7 Al-Muhajiroun (de emigranten) is een dode organisatie. Twee zusterorganisaties zijn door de Britse Terrorismewet van 2006 in de ban gedaan wegens 'verheerlijking' van terrorisme. De Al-Muhajiroun opereerde vanaf 14 januari 1986 totdat de Britse regering in augustus 2005 het voornemen tot een ban aankondigde.
8 De peiling is verricht door het Institute for Social Policy and Understanding, een islamitische organisatie uit de Detroit-regio. Het rapport A Portrait of Detroit Mosques: Muslim Views on Policy, Politics and Religion is op 6 april 2004 gepubliceerd en geschreven door Ihsan Bagby, een 'associate professor of Islamic studies' aan de Universiteit van Kentucky. Het onderzoek is medio 2003 uitgevoerd. Zie voor meer hierover mijn 'The Moderation of American Muslims', FrontPageMagazine.com, 8 april 2004.
9 GhaneaBassiri, Kambiz, Competing Visions of Islam in the United States: A Study of Los Angeles, Greenwood, 1997. Zie ook mijn bespreking in Middle East Quarterly, december 1998.
10 Pipes, Daniel, 'Muslim Soldiers in the West, Criticized by their Communities', 17 december 2003, geüpdatet 12 augustus 2006 .

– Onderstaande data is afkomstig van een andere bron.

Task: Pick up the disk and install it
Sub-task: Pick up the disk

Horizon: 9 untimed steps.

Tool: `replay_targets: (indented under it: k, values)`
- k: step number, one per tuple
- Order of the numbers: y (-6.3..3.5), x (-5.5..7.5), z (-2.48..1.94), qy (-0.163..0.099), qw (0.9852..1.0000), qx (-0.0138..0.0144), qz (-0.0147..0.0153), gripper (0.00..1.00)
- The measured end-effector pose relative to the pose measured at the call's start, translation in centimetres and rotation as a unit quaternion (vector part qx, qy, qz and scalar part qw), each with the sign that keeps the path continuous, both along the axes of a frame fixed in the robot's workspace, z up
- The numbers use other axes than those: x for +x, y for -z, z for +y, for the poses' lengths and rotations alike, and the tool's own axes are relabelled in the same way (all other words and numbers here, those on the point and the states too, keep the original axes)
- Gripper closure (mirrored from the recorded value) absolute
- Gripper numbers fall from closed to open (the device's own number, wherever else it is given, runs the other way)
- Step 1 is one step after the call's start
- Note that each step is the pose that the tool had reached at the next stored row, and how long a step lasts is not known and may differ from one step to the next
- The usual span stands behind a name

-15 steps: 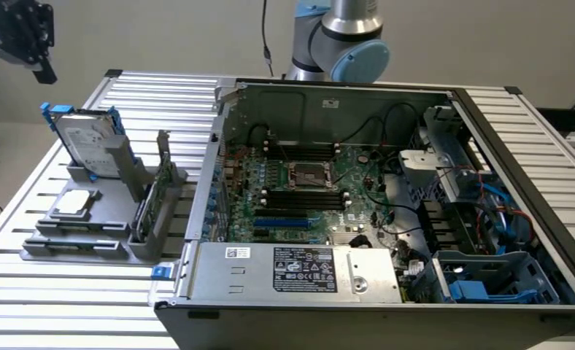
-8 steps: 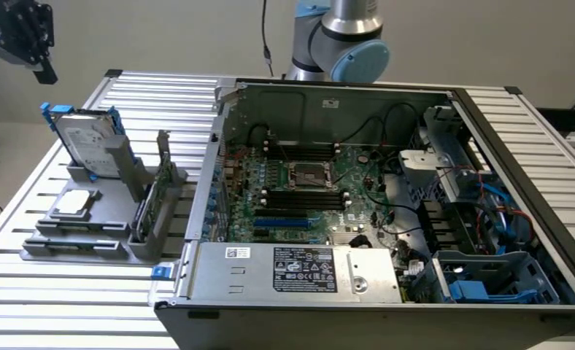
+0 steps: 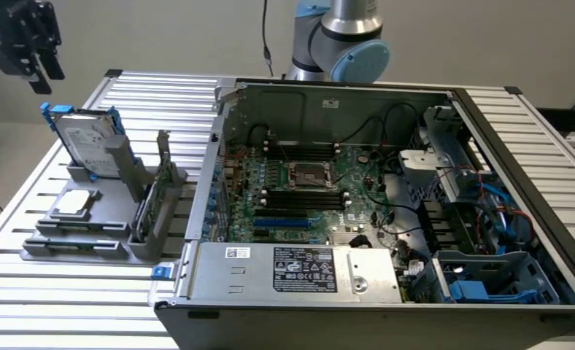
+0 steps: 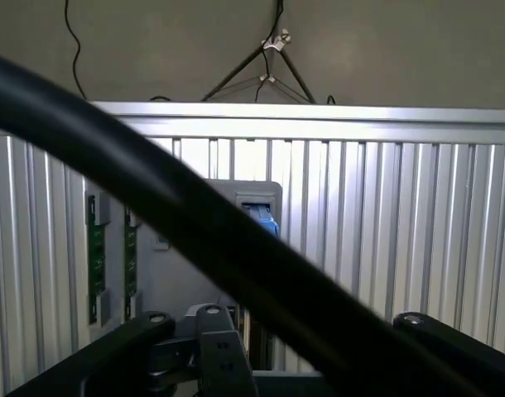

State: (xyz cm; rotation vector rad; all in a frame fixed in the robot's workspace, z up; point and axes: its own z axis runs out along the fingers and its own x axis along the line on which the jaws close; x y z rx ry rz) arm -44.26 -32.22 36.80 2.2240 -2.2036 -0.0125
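Cable [image 4: 236, 248] cuts close across the wrist lens, and the claw [image 3: 42, 76] is spread wide with nothing in it.
Disk [image 3: 85, 135] stands on edge in the grey stand [image 3: 122, 219], long axis upright. It's below the claw and well apart, slightly toward the open case [image 3: 521, 189]. Not yet picked.

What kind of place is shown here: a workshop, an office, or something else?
Most likely a robotics lab or test bench for computer assembly: a robot arm rises at the far side of a slatted metal table, which carries an open computer case and a grey stand holding a disk.
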Motion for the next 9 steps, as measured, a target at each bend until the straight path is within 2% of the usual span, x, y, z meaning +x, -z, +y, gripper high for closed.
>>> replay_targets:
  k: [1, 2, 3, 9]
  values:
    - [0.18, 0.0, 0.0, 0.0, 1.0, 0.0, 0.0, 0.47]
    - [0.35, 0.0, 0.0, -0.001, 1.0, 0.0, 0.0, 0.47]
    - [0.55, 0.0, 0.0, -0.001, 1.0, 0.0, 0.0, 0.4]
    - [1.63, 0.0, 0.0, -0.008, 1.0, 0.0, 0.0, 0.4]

11 Meer hierover: Pipes, Daniel, 'Fighting Militant Islam, Without Bias', City Journal, november 2001. Zie voor de zaken die verderop nog worden genoemd ook mijn 'Further Converts to Terrorism', 7 december 2005, geüpdatet 23 december 2006.

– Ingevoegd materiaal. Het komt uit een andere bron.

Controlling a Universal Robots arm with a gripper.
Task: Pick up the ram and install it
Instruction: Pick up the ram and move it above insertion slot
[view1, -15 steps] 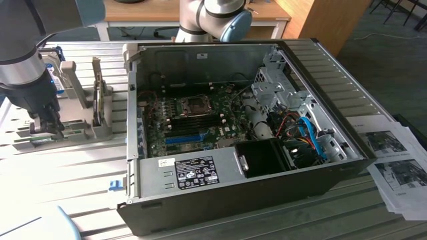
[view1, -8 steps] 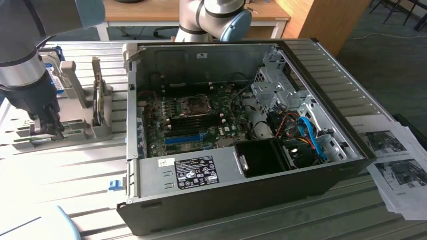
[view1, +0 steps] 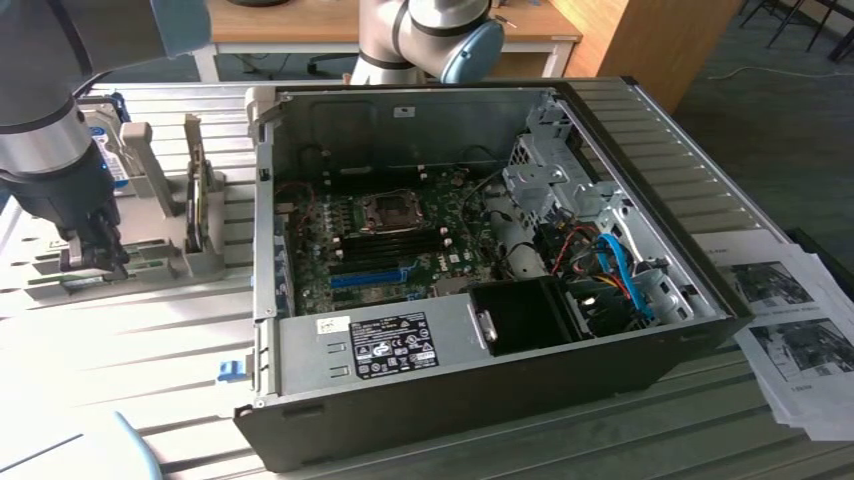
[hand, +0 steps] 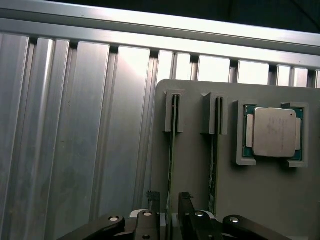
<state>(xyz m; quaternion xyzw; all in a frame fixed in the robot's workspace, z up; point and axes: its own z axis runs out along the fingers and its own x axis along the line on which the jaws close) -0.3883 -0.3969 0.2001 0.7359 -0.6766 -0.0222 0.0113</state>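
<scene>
So the whole thing turns on how the gripper (hand: 169, 202) lines up with the ram (hand: 171, 150). In the wrist view the ram stands on edge in a grey holder (hand: 192, 165), so you mostly just see its thin top edge. Its long axis runs straight away from the gripper, toward the notched post at the holder's far end.

The fingers (hand: 186, 200) sit one on each side of that edge, right at the near end of the stick. The jaws are spread wide, with a sliver of gap on both sides, so I'd call it straddling and not gripping. Nothing is held yet.

A second stick (hand: 214, 150) stands parallel in the next slot, between the ram and the processor chip (hand: 272, 132) in its square pocket. The gripper is lined up on the stick farther from that chip.

Looks-wise, from this angle the ram is a skinny dark-green strip. I can't make out chips or a label.

In the exterior view the gripper (view1: 91, 250) is down at the holder (view1: 174, 262), on the slatted metal table (view1: 147, 350) at the exterior view's left. The open computer case (view1: 467, 400) with its motherboard (view1: 387, 240) is well apart, toward the exterior view's right.
</scene>
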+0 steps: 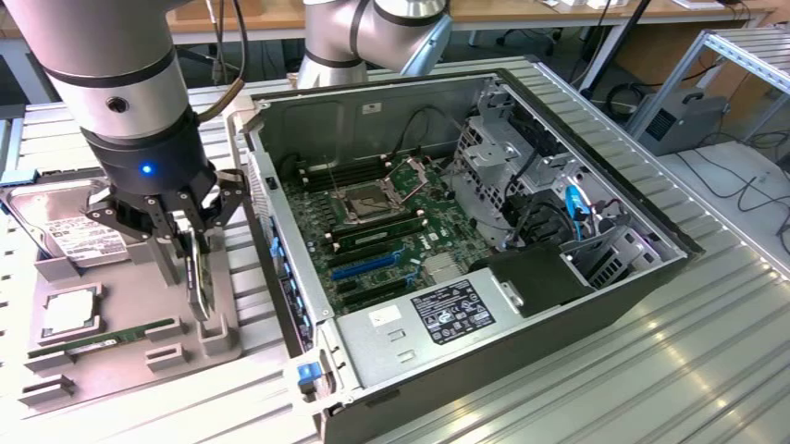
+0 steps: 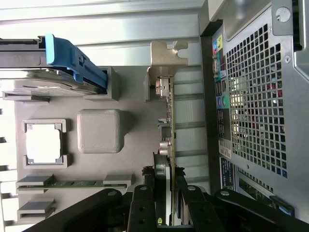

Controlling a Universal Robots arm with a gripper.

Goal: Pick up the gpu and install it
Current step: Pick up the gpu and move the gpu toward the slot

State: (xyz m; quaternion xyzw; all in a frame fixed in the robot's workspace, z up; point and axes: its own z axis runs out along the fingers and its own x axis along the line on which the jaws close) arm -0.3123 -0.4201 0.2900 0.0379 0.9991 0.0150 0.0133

12 Zie diens in dit boek opgenomen artikel (p. 92 e.v.).
13 Deze eenogige en gehandicapte voormalige imam van de Finsbury Park-moskee in het noorden van Londen zit al gevangen sinds februari 2006, toen hij werd veroordeeld tot zeven jaar voor racistische misdaden en aanzetten tot het vermoorden van niet-moslims. Hij werd in mei 2004 op grond van een Amerikaans opsporingsverzoek gearresteerd, maar de uitleveringsprocedure werd opgehouden door zijn proces in Engeland en de beroepszaken die hij tegen zijn veroordeling begon. Het Hogerhuis besliste dat voor hem geen verder beroep meer mogelijk was. Het Britse hooggerechtshof heeft op vrijdag 20 juni 2008 bepaald dat de radicale imam Abu Hamza al-Masri aan de Verenigde Staten moet worden uitgeleverd. Het hof bevestigde daarmee een uitspraak van een lagere rechtbank waartegen Al-Masri in beroep was gegaan. Hij kan nogmaals beroep aantekenen bij het Hogerhuis. Inmiddels is het beroep afgewezen.